┌──

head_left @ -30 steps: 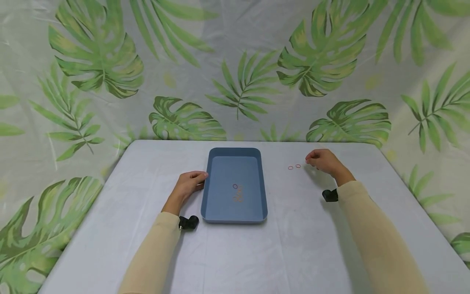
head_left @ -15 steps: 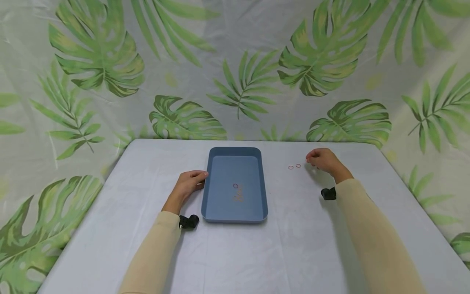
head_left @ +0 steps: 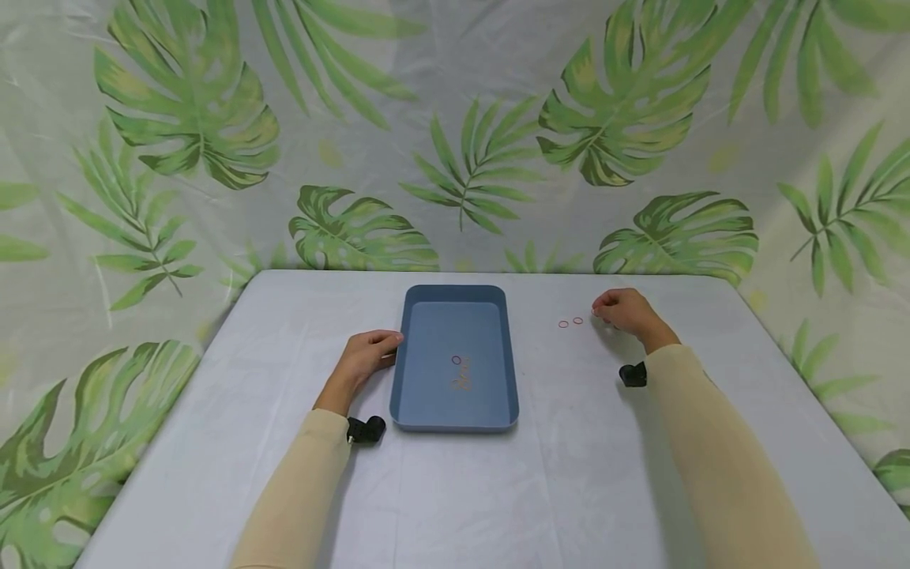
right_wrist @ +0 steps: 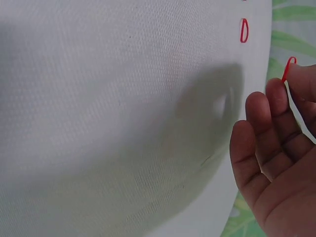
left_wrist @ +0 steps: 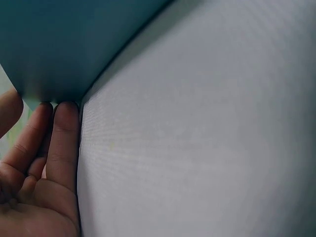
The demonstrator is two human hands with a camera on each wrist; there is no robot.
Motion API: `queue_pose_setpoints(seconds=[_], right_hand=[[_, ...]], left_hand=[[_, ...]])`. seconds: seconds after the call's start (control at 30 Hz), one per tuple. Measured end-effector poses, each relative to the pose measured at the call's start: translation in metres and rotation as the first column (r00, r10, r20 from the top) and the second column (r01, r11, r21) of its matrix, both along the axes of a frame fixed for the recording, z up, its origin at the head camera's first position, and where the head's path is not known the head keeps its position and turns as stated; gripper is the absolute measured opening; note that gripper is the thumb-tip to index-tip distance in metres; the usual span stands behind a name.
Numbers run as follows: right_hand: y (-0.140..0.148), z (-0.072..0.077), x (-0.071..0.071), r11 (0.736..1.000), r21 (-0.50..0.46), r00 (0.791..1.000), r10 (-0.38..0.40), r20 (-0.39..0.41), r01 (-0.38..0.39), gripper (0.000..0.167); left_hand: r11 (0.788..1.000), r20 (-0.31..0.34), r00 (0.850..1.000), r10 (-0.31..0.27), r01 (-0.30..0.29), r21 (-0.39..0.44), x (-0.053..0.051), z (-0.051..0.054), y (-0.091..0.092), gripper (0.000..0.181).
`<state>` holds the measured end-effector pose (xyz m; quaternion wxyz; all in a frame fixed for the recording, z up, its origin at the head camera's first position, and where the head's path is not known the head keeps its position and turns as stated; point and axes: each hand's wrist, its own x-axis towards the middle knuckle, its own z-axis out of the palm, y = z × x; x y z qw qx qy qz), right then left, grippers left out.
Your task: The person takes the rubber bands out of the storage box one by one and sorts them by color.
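A blue tray (head_left: pixel 455 332) lies on the white table, with one red ring (head_left: pixel 456 359) inside it near some light lettering. My left hand (head_left: pixel 361 359) touches the tray's left side; in the left wrist view, fingertips of that hand (left_wrist: pixel 47 163) meet the teal wall (left_wrist: pixel 74 49). Right of the tray, my right hand (head_left: pixel 629 312) pinches a small red ring, which shows in the right wrist view as a red loop (right_wrist: pixel 288 69) between thumb and fingertip. Two more red rings, one (head_left: pixel 563 324) and another (head_left: pixel 578 321), lie on the cloth left of that hand.
The white tablecloth (head_left: pixel 462 498) covers the table, and a leaf-patterned curtain (head_left: pixel 462 118) hangs behind and beside it. Each wrist wears a small black camera, the left one (head_left: pixel 366 430) near the tray's front left corner and the right one (head_left: pixel 633 374) over the right part.
My right wrist and forearm have shifted slightly left, while the pinching fingers stay in about the same place. My left hand and the tray have not visibly moved.
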<state>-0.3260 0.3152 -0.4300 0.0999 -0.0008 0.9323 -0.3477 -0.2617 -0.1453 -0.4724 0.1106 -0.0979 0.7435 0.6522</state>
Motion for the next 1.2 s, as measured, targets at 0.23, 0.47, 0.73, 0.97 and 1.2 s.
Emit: queue_pose_setpoints(seconds=[0.23, 0.47, 0.73, 0.97, 1.2], right_hand=[[-0.001, -0.009, 0.002, 1.0, 0.009, 1.0, -0.011, 0.017, 0.011, 0.021], [-0.002, -0.013, 0.001, 0.998, 0.051, 0.999, -0.026, 0.029, 0.025, 0.025], [-0.002, -0.014, 0.001, 0.995, 0.085, 0.998, -0.05, 0.038, 0.046, 0.026], [0.001, -0.018, 0.0, 0.994, 0.097, 0.999, -0.047, 0.02, 0.044, 0.025], [0.002, -0.014, 0.001, 0.993, 0.105, 0.999, -0.047, 0.013, 0.046, 0.028]], left_hand=[[1.0, 0.021, 1.0, -0.003, 0.004, -0.01, 0.004, -0.005, -0.001, 0.039], [1.0, 0.009, 1.0, 0.004, -0.004, -0.006, 0.004, -0.007, -0.001, 0.039], [1.0, 0.014, 1.0, 0.001, -0.001, -0.004, 0.003, -0.005, 0.0, 0.04], [1.0, 0.005, 1.0, 0.001, -0.002, 0.014, 0.003, -0.003, 0.0, 0.039], [1.0, 0.004, 1.0, -0.003, 0.003, -0.004, 0.002, 0.001, 0.001, 0.039]])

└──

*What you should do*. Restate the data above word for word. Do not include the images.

*Solution to this task*.
head_left @ -30 steps: 
head_left @ -15 steps: 
head_left @ +0 steps: 
right_wrist @ +0 steps: 
left_wrist @ +0 steps: 
The demonstrator is two human hands with a camera on each wrist; there is no robot.
Motion API: `queue_pose_setpoints(seconds=[_], right_hand=[[_, ...]], left_hand=[[_, ...]])`. seconds: seconds after the call's start (control at 30 Hz), one per tuple. Measured end-effector poses, each relative to the pose measured at the call's start: translation in metres and rotation as the first column (r00, r10, r20 from the top) and the second column (r01, r11, r21) of its matrix, both along the axes of a frame fixed for the recording, z up, its origin at the head camera's first position, and where the head's path is not known the head keeps its position and turns as stated; gripper is the absolute measured opening; note that gripper is the thumb-tip to index-tip distance in metres; the usual span stands behind a name.
Numbers run as follows: right_hand: y (-0.140..0.148), z (-0.072..0.077), x (-0.071..0.071), r11 (0.736..1.000), r21 (-0.50..0.46), r00 (0.791..1.000), r10 (-0.38..0.40), r20 (-0.39..0.41), r01 (-0.38..0.39), gripper (0.000..0.167); left_hand: r11 (0.788..1.000), r20 (-0.31..0.34), r00 (0.850..1.000), r10 (-0.31..0.27), r01 (-0.30..0.29), r21 (-0.39..0.44), x (-0.053..0.051), z (-0.051..0.054), y (-0.091..0.092), gripper (0.000..0.181).
`<state>` holds the measured end-effector pose (xyz m; quaternion wxyz; all in a frame fixed for the recording, z up, its origin at the head camera's first position, and where the head's path is not known the head keeps its position and turns as stated; point and axes: each hand's wrist, its own x-axis towards the middle knuckle, its own z-axis out of the palm, y = z × x; x y z qw qx qy qz), right then left, grippers left out.
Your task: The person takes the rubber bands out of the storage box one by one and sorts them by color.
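A blue tray (head_left: pixel 455 332) lies on the white table, with one red ring (head_left: pixel 456 359) inside it near some light lettering. My left hand (head_left: pixel 361 359) touches the tray's left side; in the left wrist view, fingertips of that hand (left_wrist: pixel 47 163) meet the teal wall (left_wrist: pixel 74 49). Right of the tray, my right hand (head_left: pixel 629 312) pinches a small red ring, which shows in the right wrist view as a red loop (right_wrist: pixel 288 69) between thumb and fingertip. Two more red rings, one (head_left: pixel 563 324) and another (head_left: pixel 578 321), lie on the cloth left of that hand.
The white tablecloth (head_left: pixel 462 498) covers the table, and a leaf-patterned curtain (head_left: pixel 462 118) hangs behind and beside it. Each wrist wears a small black camera, the left one (head_left: pixel 366 430) near the tray's front left corner and the right one (head_left: pixel 633 374) over the right part.
My right wrist and forearm have shifted slightly left, while the pinching fingers stay in about the same place. My left hand and the tray have not visibly moved.
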<state>-0.3260 0.3152 -0.4300 0.0999 -0.0008 0.9323 -0.3477 -0.2617 -0.1453 -0.4724 0.1106 -0.0979 0.7435 0.6522</state>
Motion for the next 1.2 s, as measured, targets at 0.23, 0.47, 0.73, 0.97 and 1.2 s.
Emit: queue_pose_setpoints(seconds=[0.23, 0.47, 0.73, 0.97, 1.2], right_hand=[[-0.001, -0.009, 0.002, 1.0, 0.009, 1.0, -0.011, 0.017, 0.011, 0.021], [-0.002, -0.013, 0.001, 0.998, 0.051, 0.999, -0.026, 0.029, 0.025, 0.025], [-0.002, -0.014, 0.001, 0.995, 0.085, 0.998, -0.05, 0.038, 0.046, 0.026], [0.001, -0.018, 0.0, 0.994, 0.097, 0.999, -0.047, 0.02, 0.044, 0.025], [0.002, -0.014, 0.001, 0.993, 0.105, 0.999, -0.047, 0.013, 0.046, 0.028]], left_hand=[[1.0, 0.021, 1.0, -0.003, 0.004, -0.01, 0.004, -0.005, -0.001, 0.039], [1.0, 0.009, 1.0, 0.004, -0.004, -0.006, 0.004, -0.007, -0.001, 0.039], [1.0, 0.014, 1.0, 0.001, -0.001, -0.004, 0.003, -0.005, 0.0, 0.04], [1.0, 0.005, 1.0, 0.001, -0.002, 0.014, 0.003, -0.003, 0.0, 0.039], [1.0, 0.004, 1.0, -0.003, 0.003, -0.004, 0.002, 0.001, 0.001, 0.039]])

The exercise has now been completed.